The role of pineal microRNA-325 in regulating circadian rhythms after neonatal hypoxic-ischemic brain damage

Ning Sha; Hua-Wei Wang; Bin Sun; Min Gong; Po Miao; Xiao-Lu Jiang; Xiao-Feng Yang; Mei Li; Li-Xiao Xu; Chen-Xi Feng; Yuan-Yuan Yang; Jie Zhang; Wen-Jing Zhu; Yuan-Yuan Gao; Xing Feng; Xin Ding

doi:10.4103/1673-5374.308101

The role of pineal microRNA-325 in regulating circadian rhythms after neonatal hypoxic-ischemic brain damage

Neural Regen Res. 2021 Oct;16(10):2071-2077. doi: 10.4103/1673-5374.308101.

Authors

Ning Sha¹, Hua-Wei Wang², Bin Sun², Min Gong², Po Miao², Xiao-Lu Jiang³, Xiao-Feng Yang², Mei Li³, Li-Xiao Xu³, Chen-Xi Feng³, Yuan-Yuan Yang⁴, Jie Zhang⁵, Wen-Jing Zhu⁵, Yuan-Yuan Gao⁶, Xing Feng², Xin Ding²

Affiliations

¹ Soochow Key Laboratory of Prevention and Treatment of Child Brain injury, Children's Hospital of Soochow University, Suzhou; Department of Pediatrics, Affiliated Huai'an Hospital of Xuzhou Medical University, Huai'an, Jiangsu Province, China.
² Soochow Key Laboratory of Prevention and Treatment of Child Brain injury, Children's Hospital of Soochow University, Suzhou, Jiangsu Province, China.
³ Pediatrics Research Institute, Children's Hospital of Soochow University, Suzhou, Jiangsu Province, China.
⁴ Department of Pediatrics, The First Affiliated Hospital of Soochow University (Dushuhu Branch), Suzhou, Jiangsu Province, China.
⁵ Cambridge-SU Genomic Resource Center, Soochow University, Suzhou, Jiangsu Province, China.
⁶ Clinical Laboratory, Children's Hospital of Soochow University, Suzhou, Jiangsu Province, China.

Abstract

Circadian rhythm disorder is a common, but often neglected, consequence of neonatal hypoxic-ischemic brain damage (HIBD).
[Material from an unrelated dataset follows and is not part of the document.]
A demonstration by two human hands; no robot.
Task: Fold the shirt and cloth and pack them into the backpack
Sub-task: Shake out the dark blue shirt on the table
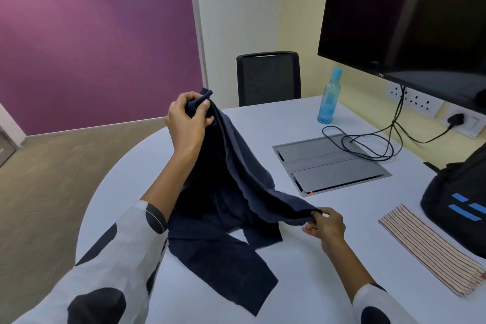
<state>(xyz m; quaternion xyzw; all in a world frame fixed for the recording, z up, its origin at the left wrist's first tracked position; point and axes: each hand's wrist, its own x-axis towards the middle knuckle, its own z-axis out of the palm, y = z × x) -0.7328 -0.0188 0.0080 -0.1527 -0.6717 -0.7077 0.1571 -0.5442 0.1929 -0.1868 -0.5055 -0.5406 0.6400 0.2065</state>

However, the underlying molecular mechanisms remain largely unknown. We previously showed that, in a rat model of HIBD, up-regulation of microRNA-325 (miR-325) in the pineal gland is responsible for the suppression of Aanat, a key enzyme involved in melatonin synthesis and circadian rhythm regulation. To better understand the mechanism by which miR-325 affects circadian rhythms in neonates with HIBD, we compared clinical samples from neonates with HIBD and samples from healthy neonates recruited from the First Affiliated Hospital of Soochow University (Dushuhu Branch) in 2019. We found that circulating miR-325 levels correlated positively with the severity of sleep and circadian rhythm disorders in neonates with HIBD. Furthermore, a luciferase reporter gene assay revealed that LIM homeobox 3 (LHX3) is a novel downstream target of miR-325. In addition, in miR-325 knock-down mice, the transcription factor LHX3 exhibited an miR-325-dependent circadian pattern of expression in the pineal gland. We established a neonatal mouse model of HIBD by performing double-layer ligation of the left common carotid artery and exposing the pups to a low-oxygen environment for 2 hours. Lhx3 mRNA expression was significantly down-regulated in these mice and partially rescued in miR-325 knockout mice subjected to the same conditions. Finally, we showed that improvement in circadian rhythm-related behaviors in animals with HIBD was dependent on both miR-325 and LHX3. Taken together, our findings suggest that the miR-325-LHX3 axis is responsible for regulating circadian rhythms and provide novel insights into the identification of potential therapeutic targets for circadian rhythm disorders in patients with neonatal HIBD. The clinical trial was approved by Institutional Review Board of Children's Hospital of Soochow University (approval No. 2015028) on July 20, 2015. Animal experiments were approved by Animal Care and Use Committee, School of Medicine, Soochow University, China (approval No. XD-2016-1) on January 15, 2016.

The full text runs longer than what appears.